There are two types of challenges:
One of the main business challenges is data privacy. How can we provide useful analysis without violating the privacies of a company and its employees. The second is the killer services on graph, where EKG is too complex and big that users can information overloaded when we deliver raw information directly.
To solve the data privacy problem, we can transform data into rank form. Additionally, we obscure critical nodes and not show it when visualising the EKG. Lastly, we provide UI interfaces which only allow certain types of queries. Specifically, we provide services that directly meets business needs.

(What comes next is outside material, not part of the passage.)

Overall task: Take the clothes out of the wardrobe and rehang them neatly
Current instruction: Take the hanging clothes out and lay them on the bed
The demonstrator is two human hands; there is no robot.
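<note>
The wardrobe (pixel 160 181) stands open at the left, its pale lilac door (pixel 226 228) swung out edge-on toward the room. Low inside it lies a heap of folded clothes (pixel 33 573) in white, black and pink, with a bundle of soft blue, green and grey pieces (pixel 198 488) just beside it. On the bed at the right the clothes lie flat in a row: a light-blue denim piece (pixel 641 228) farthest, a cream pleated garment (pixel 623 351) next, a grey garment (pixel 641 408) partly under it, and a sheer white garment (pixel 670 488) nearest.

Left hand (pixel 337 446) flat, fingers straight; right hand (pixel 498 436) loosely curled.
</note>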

The technology challenges arises from the diversity and scale of data sources. We extracted data from relational databases, bidding information, stock information, patent information, and competitor relations and acquisition events. While extracting, we faced the following challenges:
Data Model – There are many different data types we have to deal with, not to mention relations in EKG are not binary relations. There are meta properties and events. Meta properties are specific attribute that’s related to certain relations. For example, if a person is employed by a company, then the “employ” relation has an additional “entry time” attribute. For the events, there are many entities connected in a single event
D2R Mapping – There are difficulty mapping Relational databases to RDF form. This includes mapping of meta property, data mapping to different classes in RDF, and data in the same relational tables have different classes
Information Extraction – Certain information are extracted from encyclopedia in free texts. This means that it’s not easy to extract useful data with high accuracy. Entity extractions can become very challenging depending on the quality of the data
Query Performance – The number of triples of EKG has reached billions and there are many complex query patterns when EKG usage scenarios increases
The potential solutions for the challenges above is that for dealing with free texts, we can first extract information from semi-structured sources, then use the extracted data to do distant supervised learning to extract more data from free texts. We can also use graph-based entity linking algorithms to perform entity linking, a major step in entity extraction. We can calculate similarity between mentions and entities in KB to find candidate entities, then construct an undirected graph to complete disambiguation.